Content starts

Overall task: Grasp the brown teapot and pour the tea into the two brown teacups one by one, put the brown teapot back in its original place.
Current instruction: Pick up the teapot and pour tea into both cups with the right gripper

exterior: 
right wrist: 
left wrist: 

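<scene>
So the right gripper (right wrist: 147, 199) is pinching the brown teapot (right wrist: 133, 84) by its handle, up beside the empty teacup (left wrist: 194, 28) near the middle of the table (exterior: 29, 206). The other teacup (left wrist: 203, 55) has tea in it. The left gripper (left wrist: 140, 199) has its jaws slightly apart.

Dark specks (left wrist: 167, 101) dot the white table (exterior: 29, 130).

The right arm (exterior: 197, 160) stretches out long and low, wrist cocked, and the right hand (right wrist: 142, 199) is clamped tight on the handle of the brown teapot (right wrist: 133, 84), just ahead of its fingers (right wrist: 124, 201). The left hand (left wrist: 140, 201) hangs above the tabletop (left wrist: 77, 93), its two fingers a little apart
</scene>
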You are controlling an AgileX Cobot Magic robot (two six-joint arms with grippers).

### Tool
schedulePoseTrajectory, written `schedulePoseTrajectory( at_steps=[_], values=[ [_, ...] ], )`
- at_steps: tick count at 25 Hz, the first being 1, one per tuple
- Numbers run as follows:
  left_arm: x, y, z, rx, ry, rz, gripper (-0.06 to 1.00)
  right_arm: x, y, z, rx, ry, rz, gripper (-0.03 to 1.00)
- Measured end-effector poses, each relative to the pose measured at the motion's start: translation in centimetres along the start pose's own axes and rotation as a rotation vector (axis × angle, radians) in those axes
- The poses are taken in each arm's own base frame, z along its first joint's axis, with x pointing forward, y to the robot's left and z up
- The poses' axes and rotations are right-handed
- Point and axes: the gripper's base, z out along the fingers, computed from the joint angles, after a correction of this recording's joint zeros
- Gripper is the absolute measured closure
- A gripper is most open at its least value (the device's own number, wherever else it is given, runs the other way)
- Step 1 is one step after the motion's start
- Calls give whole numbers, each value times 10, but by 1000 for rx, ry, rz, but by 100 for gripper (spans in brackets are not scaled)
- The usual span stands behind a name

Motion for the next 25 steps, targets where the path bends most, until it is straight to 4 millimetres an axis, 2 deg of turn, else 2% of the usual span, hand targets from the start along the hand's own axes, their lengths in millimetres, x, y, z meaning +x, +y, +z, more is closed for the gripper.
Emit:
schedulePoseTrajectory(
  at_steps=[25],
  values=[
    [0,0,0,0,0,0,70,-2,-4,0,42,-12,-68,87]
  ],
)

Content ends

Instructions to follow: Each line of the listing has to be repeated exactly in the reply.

Solution below:
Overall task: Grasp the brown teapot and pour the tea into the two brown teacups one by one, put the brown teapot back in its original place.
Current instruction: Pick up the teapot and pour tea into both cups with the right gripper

exterior: 
right wrist: 
left wrist: 

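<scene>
So the right gripper (right wrist: 147, 199) is pinching the brown teapot (right wrist: 133, 84) by its handle, up beside the empty teacup (left wrist: 194, 28) near the middle of the table (exterior: 29, 206). The other teacup (left wrist: 203, 55) has tea in it. The left gripper (left wrist: 140, 199) has its jaws slightly apart.

Dark specks (left wrist: 167, 101) dot the white table (exterior: 29, 130).

The right arm (exterior: 197, 160) stretches out long and low, wrist cocked, and the right hand (right wrist: 142, 199) is clamped tight on the handle of the brown teapot (right wrist: 133, 84), just ahead of its fingers (right wrist: 124, 201). The left hand (left wrist: 140, 201) hangs above the tabletop (left wrist: 77, 93), its two fingers a little apart
</scene>
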You are controlling an AgileX Cobot Magic robot (two six-joint arms with grippers).

### Tool
schedulePoseTrajectory, written `schedulePoseTrajectory( at_steps=[_], values=[ [_, ...] ], )`
- at_steps: tick count at 25 Hz, the first being 1, one per tuple
- Numbers run as follows:
  left_arm: x, y, z, rx, ry, rz, gripper (-0.06 to 1.00)
  right_arm: x, y, z, rx, ry, rz, gripper (-0.03 to 1.00)
- Measured end-effector poses, each relative to the pose measured at the motion's start: translation in centimetres along the start pose's own axes and rotation as a rotation vector (axis × angle, radians) in those axes
- The poses are taken in each arm's own base frame, z along its first joint's axis, with x pointing forward, y to the robot's left and z up
- The poses' axes and rotations are right-handed
- Point and axes: the gripper's base, z out along the fingers, computed from the joint angles, after a correction of this recording's joint zeros
- Gripper is the absolute measured closure
- A gripper is most open at its least value (the device's own number, wherever else it is given, runs the other way)
- Step 1 is one step after the motion's start
- Calls give whole numbers, each value times 10, but by 1000 for rx, ry, rz, but by 100 for gripper (spans in brackets are not scaled)
- The usual span stands behind a name

Motion for the next 25 steps, targets where the path bends most, until it is straight to 4 millimetres an axis, 2 deg of turn, else 2% of the usual span, hand targets from the start along the hand's own axes, their lengths in millimetres, x, y, z meaning +x, +y, +z, more is closed for the gripper.
Emit:
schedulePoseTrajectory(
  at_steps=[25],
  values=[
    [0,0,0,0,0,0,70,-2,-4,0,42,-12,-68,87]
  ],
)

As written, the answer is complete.